YOUR INSTRUCTIONS — In the listing below, find the line that contains "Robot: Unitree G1" and the line that contains "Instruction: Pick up". Quote both and every line between them, exactly, and nothing more.

DATASET EXCERPT —
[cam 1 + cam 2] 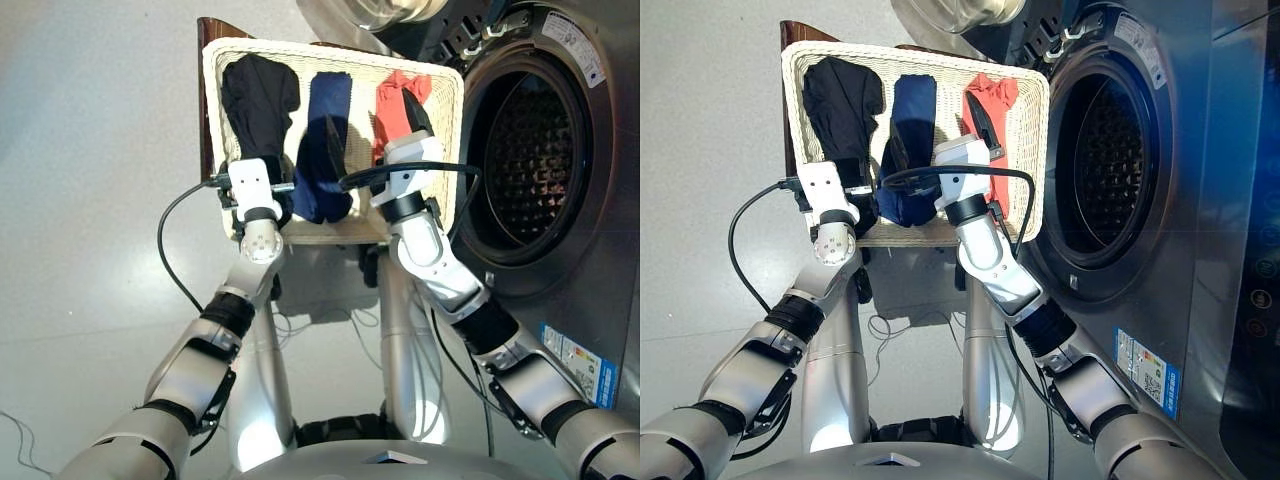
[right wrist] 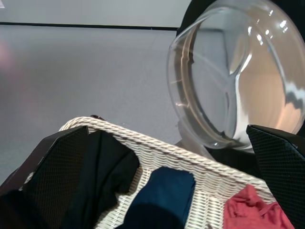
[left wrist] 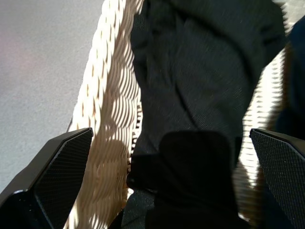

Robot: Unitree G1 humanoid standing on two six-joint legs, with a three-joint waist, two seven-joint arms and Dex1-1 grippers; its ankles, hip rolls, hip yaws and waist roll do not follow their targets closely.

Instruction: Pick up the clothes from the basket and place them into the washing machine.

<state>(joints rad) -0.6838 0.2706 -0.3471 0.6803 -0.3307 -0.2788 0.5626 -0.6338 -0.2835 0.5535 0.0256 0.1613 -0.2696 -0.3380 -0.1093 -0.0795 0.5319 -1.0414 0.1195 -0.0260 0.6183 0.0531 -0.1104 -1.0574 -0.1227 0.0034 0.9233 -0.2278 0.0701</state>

PROBLEM SOLUTION —
Robot: Unitree G1 humanoid standing on two six-joint legs, with a three-joint waist, two seven-joint arms and Dex1-1 grippers; its ankles, hip rolls, hip yaws and waist roll do not follow their targets closely.

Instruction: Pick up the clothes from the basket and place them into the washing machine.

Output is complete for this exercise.